From 1990/1991 onwards, the original route of the Balge was indicated in several parts of the old town by means of bronze plaques and by a different kind of paving. This was done on the recommendation of Senator Harald Lucht, head of cadastral services (today GeoInformation Bremen). The Balge appears as a narrow channel from the 18th century, at the Schlachte, at the Stintbrücke, at the Wachtstrasse and at the Balgebrückstrasse where the junction between Grosse Balge and Klosterbalge is indicated.

In addition, several street names are reminiscent of the Balge and its original route:
- Stintbrücke: leads from the corner of Langenstrasse / Marktplatz to the Bredenstrasse, passing the Schütting
- Balgebrückstrasse: connects Domsheide with Wilhelm-Kaisen-Brücke
- Hinter der Balge: a narrow street branching off from the Marterburg in Schnoor

A bronze sculpture Fietje Balge by the sculptor Bernd Altenstein donated in 2007 by Bankhaus Carl F. Plump & Co. was erected in the street Hinter dem Schütting, near the Spitzen Gebel tavern, in memory of the Balge.
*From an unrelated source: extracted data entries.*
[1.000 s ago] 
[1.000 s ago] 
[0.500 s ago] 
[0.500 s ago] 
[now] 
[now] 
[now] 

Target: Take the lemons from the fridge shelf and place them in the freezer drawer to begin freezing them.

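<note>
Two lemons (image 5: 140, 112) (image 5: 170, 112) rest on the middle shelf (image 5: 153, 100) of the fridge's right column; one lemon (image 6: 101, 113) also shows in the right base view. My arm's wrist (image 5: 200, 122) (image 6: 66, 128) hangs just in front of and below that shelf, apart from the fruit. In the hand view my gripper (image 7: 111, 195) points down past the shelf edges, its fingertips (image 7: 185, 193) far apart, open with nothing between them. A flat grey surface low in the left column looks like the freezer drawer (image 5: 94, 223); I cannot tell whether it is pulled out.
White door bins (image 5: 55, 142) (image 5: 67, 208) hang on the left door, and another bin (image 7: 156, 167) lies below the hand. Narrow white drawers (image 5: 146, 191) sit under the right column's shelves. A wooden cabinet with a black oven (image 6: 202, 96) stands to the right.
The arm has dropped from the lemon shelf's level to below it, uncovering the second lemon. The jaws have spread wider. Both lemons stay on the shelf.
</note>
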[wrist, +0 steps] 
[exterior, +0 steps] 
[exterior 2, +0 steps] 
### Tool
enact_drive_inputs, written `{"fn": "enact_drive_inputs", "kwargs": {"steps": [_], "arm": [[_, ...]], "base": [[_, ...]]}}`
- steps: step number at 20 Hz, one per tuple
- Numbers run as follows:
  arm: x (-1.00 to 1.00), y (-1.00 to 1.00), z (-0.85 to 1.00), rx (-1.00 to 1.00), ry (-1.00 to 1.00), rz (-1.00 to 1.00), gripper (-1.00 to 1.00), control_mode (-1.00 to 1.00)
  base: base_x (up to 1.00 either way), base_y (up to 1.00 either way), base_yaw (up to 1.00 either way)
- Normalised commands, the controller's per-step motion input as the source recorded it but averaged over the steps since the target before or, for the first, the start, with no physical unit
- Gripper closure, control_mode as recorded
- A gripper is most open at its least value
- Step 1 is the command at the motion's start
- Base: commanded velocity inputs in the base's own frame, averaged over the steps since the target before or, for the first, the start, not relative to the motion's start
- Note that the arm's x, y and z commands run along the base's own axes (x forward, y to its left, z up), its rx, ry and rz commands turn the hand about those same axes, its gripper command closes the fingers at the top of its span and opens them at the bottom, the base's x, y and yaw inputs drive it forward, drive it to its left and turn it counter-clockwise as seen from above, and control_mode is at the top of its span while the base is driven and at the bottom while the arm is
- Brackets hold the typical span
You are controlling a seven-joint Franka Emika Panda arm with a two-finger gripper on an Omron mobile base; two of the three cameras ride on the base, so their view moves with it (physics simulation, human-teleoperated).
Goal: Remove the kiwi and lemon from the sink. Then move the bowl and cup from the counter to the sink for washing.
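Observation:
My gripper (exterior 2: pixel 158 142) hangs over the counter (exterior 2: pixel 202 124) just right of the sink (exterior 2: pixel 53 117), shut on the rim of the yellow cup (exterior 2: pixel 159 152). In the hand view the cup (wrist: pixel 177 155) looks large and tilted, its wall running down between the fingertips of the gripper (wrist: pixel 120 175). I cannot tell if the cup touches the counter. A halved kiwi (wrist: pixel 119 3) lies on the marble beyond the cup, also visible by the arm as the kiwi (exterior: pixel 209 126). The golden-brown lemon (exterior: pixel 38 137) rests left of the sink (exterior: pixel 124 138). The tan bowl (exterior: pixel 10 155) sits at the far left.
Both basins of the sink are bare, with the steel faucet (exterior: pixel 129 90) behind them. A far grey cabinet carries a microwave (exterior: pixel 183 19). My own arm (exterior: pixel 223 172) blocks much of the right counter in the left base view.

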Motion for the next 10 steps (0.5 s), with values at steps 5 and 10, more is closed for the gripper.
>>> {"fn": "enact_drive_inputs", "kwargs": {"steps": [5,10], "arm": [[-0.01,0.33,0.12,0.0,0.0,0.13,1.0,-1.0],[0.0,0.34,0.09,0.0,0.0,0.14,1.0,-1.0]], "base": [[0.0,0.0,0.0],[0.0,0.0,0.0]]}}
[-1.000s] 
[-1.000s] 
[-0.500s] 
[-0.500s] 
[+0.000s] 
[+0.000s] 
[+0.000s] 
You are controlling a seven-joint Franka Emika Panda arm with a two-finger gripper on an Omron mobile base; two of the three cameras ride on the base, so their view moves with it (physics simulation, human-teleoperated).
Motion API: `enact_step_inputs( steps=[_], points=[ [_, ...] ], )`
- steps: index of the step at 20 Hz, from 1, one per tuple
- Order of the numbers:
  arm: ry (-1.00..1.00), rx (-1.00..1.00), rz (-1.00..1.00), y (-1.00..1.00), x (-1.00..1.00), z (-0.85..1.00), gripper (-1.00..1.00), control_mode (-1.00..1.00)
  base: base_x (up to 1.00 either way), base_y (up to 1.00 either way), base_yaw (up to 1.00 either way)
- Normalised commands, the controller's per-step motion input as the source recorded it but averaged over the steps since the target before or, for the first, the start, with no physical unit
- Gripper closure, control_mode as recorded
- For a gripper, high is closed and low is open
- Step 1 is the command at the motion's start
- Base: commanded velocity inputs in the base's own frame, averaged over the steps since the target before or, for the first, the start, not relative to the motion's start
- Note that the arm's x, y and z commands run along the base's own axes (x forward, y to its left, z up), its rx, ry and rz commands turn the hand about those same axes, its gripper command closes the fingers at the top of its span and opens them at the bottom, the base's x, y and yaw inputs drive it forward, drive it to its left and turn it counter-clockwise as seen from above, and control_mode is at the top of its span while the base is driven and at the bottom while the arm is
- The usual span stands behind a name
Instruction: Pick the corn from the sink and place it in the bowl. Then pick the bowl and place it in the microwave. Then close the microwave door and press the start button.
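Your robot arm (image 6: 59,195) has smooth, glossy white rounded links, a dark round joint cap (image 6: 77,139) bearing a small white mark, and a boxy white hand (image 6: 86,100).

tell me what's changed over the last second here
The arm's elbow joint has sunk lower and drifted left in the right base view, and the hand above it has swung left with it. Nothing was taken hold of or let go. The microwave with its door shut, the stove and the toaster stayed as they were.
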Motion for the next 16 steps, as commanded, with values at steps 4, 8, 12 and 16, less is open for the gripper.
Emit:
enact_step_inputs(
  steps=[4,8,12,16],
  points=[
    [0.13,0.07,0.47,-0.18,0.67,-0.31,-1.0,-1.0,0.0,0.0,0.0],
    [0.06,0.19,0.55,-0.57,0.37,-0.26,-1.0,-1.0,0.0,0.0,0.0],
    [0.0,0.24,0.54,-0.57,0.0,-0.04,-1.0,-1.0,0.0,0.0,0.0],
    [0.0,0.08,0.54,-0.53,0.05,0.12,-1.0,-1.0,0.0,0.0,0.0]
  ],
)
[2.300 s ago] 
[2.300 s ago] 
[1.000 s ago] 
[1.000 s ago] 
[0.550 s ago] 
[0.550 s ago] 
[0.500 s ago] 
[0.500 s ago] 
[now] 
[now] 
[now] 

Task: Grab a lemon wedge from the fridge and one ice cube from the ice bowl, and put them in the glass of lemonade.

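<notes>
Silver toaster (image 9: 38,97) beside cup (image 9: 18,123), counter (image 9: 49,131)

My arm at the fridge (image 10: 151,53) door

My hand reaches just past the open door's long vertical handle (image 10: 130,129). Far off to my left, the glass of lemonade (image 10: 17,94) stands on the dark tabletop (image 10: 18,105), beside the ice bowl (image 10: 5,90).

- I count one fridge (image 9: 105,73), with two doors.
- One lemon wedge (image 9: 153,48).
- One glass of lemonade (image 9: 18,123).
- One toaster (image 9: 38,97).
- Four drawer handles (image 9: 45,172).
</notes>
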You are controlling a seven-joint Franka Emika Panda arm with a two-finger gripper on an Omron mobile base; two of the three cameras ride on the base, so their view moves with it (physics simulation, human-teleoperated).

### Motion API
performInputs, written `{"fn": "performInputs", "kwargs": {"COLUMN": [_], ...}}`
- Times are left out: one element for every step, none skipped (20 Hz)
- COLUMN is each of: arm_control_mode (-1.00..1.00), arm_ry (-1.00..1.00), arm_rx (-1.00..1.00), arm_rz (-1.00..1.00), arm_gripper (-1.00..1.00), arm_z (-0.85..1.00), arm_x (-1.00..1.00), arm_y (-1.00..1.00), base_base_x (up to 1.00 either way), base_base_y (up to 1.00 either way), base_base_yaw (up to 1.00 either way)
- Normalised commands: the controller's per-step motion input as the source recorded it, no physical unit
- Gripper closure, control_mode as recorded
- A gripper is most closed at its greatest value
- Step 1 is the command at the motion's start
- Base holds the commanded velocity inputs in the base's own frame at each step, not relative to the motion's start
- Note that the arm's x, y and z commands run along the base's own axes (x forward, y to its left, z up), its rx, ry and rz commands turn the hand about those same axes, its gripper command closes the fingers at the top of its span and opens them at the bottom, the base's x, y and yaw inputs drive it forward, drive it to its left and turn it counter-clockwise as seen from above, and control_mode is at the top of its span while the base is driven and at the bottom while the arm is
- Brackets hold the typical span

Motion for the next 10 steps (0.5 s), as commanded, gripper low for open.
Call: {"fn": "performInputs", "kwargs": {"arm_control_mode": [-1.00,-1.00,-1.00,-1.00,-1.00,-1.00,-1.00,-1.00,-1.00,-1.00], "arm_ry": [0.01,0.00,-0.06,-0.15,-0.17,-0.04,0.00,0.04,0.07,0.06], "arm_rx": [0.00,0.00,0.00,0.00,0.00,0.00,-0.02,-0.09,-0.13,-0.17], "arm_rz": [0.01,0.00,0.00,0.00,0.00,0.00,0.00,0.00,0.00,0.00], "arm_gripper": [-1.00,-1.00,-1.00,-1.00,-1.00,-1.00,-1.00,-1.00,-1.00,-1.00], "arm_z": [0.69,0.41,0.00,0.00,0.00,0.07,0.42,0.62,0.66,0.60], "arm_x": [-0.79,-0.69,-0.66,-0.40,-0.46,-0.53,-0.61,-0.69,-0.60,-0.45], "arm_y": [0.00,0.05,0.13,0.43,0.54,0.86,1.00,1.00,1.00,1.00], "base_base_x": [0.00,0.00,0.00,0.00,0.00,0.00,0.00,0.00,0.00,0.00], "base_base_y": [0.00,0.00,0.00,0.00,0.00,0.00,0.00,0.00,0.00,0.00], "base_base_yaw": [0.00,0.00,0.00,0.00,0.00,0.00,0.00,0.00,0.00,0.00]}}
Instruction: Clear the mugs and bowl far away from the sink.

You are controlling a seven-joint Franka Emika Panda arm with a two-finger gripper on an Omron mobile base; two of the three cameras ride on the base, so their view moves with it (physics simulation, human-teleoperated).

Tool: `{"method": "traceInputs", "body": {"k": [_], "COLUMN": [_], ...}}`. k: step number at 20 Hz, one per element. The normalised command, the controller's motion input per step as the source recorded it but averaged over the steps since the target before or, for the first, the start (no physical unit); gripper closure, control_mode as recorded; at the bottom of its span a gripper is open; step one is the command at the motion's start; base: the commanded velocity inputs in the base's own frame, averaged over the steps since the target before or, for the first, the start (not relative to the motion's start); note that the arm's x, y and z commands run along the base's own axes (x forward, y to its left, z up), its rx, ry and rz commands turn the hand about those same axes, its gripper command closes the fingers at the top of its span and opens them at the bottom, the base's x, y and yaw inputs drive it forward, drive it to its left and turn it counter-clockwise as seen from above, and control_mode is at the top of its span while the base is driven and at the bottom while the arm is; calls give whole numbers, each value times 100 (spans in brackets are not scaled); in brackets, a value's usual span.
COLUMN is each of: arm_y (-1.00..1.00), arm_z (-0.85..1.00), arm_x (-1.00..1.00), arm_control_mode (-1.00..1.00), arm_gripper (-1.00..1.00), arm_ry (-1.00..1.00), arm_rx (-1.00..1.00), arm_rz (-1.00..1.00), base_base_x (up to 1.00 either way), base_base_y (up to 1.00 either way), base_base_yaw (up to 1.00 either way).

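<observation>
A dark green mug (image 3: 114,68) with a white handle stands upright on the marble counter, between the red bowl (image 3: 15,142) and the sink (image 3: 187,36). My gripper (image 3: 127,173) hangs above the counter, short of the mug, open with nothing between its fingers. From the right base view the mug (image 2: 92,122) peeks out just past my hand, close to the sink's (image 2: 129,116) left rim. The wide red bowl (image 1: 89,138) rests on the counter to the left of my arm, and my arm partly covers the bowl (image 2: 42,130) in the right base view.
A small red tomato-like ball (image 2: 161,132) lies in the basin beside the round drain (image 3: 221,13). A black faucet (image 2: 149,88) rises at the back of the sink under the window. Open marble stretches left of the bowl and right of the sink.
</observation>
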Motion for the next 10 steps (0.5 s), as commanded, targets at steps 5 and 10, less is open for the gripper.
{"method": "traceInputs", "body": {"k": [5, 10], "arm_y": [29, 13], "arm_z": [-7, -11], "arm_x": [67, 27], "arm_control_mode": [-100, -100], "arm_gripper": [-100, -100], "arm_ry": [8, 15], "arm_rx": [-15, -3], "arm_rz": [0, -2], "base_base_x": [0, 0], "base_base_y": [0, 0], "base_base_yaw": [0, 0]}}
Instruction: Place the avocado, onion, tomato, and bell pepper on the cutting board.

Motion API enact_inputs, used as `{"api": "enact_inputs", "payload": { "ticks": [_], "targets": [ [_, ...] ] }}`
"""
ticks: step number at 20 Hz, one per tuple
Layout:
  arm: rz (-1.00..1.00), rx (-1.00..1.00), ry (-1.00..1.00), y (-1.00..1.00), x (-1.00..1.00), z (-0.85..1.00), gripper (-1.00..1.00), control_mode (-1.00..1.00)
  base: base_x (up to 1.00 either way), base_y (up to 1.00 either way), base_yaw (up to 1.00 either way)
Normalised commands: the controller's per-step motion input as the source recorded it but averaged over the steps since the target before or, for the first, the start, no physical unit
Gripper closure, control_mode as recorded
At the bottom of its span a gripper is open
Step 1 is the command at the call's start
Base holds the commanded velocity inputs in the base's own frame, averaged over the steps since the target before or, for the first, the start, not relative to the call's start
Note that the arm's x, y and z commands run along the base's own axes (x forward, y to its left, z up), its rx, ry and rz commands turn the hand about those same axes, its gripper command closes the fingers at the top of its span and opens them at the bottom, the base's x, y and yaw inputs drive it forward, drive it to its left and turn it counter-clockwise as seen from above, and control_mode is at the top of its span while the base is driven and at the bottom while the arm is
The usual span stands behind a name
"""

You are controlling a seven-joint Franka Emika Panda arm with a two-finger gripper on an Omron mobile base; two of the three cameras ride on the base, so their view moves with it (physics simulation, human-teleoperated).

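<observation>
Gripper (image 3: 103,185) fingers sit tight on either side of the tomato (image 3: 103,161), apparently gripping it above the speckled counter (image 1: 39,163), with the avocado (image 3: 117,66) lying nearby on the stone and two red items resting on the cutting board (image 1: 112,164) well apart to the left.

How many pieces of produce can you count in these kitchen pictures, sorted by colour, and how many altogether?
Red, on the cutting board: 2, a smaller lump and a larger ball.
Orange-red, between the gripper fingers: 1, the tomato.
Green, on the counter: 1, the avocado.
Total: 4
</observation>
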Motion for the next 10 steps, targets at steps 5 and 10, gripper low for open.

A nearby plaque explains the history of the Balge and a QRpedia code links to this article.

== New discoveries ==
In the beginning of 2008, there were excavations on Bredenplatz, at the corner of Bredenstrasse and Martinistrasse, where a new hotel was to be built. They revealed the remains of the Balge river bank reinforcements, dated to around the year 1000. The structure consisted of wood piles, horizontal boards and wicker work. Findings also included objects lost in mud, including a silver denarius (a coin from Cologne), a dagger, a silver fibula and a pair of ice skates made from bones.

In 2009, repair work took place in the Schifferhaus Shipper's House in Bremen. The bank reinforcement of the Klosterbalge was investigated which, like the Grosse Balge, had served as an underground waste water channel.